Everything you experience, may (and I'm not saying it's a definite) be
learning, but to assign equal weight to all experiences is obviously naive.

------
codeshaman
Interesting that while the brain is interconnected the way it's depicted in
the article, people report having mystical experiences (eg see God), traveling
vast distances through galaxies and strange worlds, see spirits of plants and
objects, see themselves as a small insignificant part of the large organism
that is Earth and at the same time, realise that they are immortal and that
this life is one of an infinity of others and that they are God.
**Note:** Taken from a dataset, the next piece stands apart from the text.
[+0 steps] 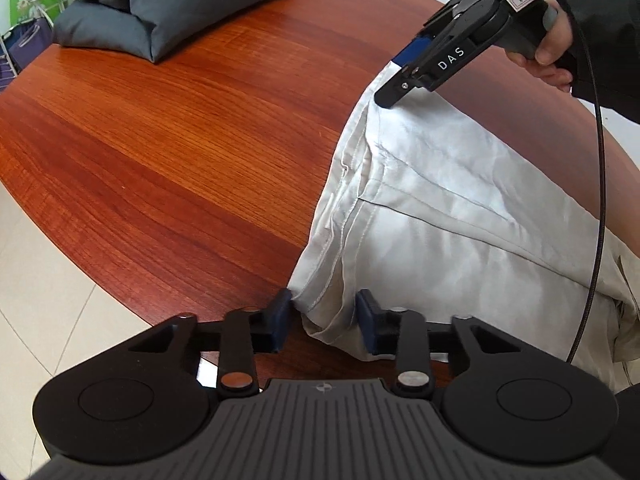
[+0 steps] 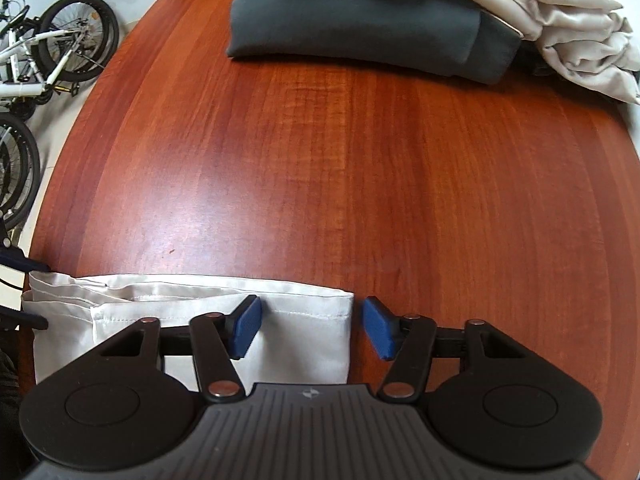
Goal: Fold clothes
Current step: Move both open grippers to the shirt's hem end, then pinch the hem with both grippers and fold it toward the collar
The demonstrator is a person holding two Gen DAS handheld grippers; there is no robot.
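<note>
We see a broad reddish wooden desk [image 2: 320,152] filling most of both views. At its far end lies a folded dark grey garment [image 2: 360,32], with a rumpled cream cloth [image 2: 552,28] heaped on top of it and spilling to one side. Nearer to us, along the desk's near edge, lies the pale off-white garment [image 1: 440,208], flattened, with seams and a hem showing; part of it hangs over the edge.

Beyond the desk, on the tiled floor, stand bicycles [image 2: 44,52], white-framed with black tyres.

Our left claw [image 1: 323,320] sits at the near corner of the pale garment. A bunched fold of fabric lies between its blue pads, and the pads appear to meet the cloth on both sides, so it seems to have that corner pinched.

Our right claw [image 2: 312,326] is at the garment's other corner. Its jaws stand about half apart, one pad over the cloth and the other over bare wood just past the hem, gripping nothing. From the left wrist view, a hand [image 1: 554,48] in a dark sleeve holds its grey handle.
</note>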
The larger
the dose, the deeper the experience and I would speculate that the number of
brain parts interconnected is even higher and the connecting lines even
thiker.

Why is that ? What would happen if 100% of the brain would start exchanging
information like this? What if we could connect only the blue or green areas?

Psychedelics are the new unexplored frontier in science.

Imagine a technology (or drug) which allows selecting which networks in the
brain to interconnect (temporarily). This could be used to design new mental
abilities, train or enhance existing ones.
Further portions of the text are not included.